Dopo anni di lavoro in silenzio, costellati soprattutto nel biennio 2015-2017 dalle tensioni sull’acquisto degli F35 e sulla pretesa di una parte della pubblica opinione di ridurre drasticamente le spese per la ricerca e l’industria militare, l’Aeronautica promosse il 14 giugno del 2017 un evento a Roma che mise insieme per la prima volta la filiera dell’industria militare aerospaziale.
La Difesa rialzava la testa e usciva così allo scoperto non solo per contrastare con i fatti le speculazioni del Movimento Cinque Stelle e di una parte della sinistra, ma soprattutto per ribadire un concetto che l’Italia sembrava allora avere dimenticato.
La costruzione di una filiera industriale virtuosa nella Difesa, infatti, contribuisce non solo a garantire la sicurezza dei cittadini, ma consente ai suoi protagonisti di incrementare lo sviluppo e l’innovazione anche nel settore civile, di cui poi beneficia il Sistema Paese nella sua interezza.
A quella iniziativa, dal titolo emblematico Da Industria 4.0 a Logistica 4.0, parteciparono infatti Difesa e Ministero dello Sviluppo economico, aziende come Trenitalia, Leonardo, Google, Avio, Elt, società di consulenza e Think Tank come EY e Competere, rappresentanti del mondo accademico, convocati per spiegare in che modo la sinergia tra industria e ricerca nella Difesa avrebbe dovuto rimettere al centro dell’agenda l’innovazione del settore, e rispondere così alle sfide del cambiamento.
E se gli Atenei meridionali, si disse, perdevano quote consistenti di studenti, l’Orientale di Napoli, il Politecnico di Bari e l’Università di Salerno al contrario li stavano aumentando, grazie alla interazione molto forte tra il sistema accademico e le realtà imprenditoriali, particolarmente incisiva come nel caso dei cluster aerospaziale napoletano e pugliese, che costituivano e costituiscono delle eccellenze nel sistema della ricerca e dell’innovazione europea, in grado di competere stabilmente con le aree di progettazione francesi e inglesi.
In sei anni la percezione del contributo della Difesa alla costruzione di un sistema di sicurezza e di capacità industriale si è modificato radicalmente.
Ancora prima del conflitto ucraino.
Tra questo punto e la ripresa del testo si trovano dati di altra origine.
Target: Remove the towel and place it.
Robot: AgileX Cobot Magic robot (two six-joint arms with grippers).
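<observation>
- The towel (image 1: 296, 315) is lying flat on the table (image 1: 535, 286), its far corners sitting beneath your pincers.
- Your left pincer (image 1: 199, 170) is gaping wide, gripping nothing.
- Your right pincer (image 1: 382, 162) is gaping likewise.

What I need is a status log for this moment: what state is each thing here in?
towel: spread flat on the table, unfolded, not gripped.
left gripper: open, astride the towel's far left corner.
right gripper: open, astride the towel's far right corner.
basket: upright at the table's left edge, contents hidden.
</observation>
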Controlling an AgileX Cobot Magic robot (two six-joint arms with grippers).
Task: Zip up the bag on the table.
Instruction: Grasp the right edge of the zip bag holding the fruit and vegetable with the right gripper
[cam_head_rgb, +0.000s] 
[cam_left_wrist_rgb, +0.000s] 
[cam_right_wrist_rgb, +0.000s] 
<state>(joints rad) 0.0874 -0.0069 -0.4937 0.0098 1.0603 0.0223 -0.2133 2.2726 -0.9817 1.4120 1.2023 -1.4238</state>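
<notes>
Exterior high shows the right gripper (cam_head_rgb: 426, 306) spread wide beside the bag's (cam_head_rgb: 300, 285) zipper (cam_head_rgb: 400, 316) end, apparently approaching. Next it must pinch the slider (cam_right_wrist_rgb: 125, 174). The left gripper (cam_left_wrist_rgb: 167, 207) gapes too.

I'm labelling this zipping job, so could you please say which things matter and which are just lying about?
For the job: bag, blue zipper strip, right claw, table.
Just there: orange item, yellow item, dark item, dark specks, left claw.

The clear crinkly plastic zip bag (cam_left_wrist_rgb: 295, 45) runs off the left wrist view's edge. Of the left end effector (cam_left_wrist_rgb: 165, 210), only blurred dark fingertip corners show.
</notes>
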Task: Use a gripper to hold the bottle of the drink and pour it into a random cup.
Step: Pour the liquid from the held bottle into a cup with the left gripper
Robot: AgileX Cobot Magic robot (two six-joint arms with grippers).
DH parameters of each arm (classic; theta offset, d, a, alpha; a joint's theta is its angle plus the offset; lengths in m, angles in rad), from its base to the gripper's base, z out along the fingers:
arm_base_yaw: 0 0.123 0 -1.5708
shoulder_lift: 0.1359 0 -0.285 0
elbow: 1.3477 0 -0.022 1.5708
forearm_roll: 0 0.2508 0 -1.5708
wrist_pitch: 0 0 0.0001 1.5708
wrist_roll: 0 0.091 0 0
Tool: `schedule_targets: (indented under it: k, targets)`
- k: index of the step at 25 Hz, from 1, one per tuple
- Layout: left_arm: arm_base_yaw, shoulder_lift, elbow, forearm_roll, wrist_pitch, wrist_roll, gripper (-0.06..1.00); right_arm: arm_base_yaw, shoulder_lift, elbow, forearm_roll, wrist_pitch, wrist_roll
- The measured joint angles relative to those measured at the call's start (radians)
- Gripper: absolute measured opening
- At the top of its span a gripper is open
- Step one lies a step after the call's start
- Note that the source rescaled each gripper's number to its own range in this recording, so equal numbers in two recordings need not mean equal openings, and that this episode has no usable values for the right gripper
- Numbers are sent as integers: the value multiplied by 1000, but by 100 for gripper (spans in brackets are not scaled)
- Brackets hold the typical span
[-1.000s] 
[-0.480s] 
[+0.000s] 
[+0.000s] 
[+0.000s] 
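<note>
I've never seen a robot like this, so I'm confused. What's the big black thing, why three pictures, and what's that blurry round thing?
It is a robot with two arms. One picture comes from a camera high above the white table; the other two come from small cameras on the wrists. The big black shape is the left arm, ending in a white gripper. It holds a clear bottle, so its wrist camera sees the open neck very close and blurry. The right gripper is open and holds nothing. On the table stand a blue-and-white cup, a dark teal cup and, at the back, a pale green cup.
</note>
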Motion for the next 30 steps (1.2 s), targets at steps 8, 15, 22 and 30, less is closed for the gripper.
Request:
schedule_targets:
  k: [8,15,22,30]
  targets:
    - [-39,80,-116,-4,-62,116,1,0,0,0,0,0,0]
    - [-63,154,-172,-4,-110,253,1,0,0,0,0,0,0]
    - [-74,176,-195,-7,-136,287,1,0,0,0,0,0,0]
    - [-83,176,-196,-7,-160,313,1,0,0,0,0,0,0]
A riconoscere e ad investire sulla tecnologia e sul know-how dell’industria aerospaziale italiana sono stati Paesi come l’Inghilterra e il Giappone.
L’adesione al Programma Tempest, il primo atto dell’allora ministro della Difesa Guerini, ha confermato l’affidabilità dell’industria italiana della Difesa come partner strategico proprio della Gran Bretagna, e ha generato aspettative positive sulle quali si è innestata la presenza dell’industria giapponese, che ha scelto proprio l’Italia per accentuare la sua indipendenza dalla sfera americana.
L’accelerazione che oggi ha dato ai progetti industriali il ministro Crosetto è stata evidente. Da sottosegretario Crosetto aveva lanciato Difesa Servizi e poi ha guidato l’Aiad, che unisce le aziende del comparto difesa, aerospazio e sicurezza.
Questa nuova fase si è tradotta in un segnale chiaro alla leadership tecnologica francese, che soprattutto sui motori e sui velivoli non viene messa mai in comune con gli altri Paesi europei.
Oggi la filiera italiana della Difesa, invece, è più autorevole e forte di ieri, perché fa parte di un sistema progettuale chiaro e preciso nei suoi obiettivi.
La costituzione del Comitato per lo sviluppo e la valorizzazione della cultura della Difesa, presieduto proprio dal ministro Crosetto, è la sintesi di questa evoluzione, nella quale nel complesso quadro geopolitico dovrà cambiare la percezione dello strumento militare nazionale rispetto al passato.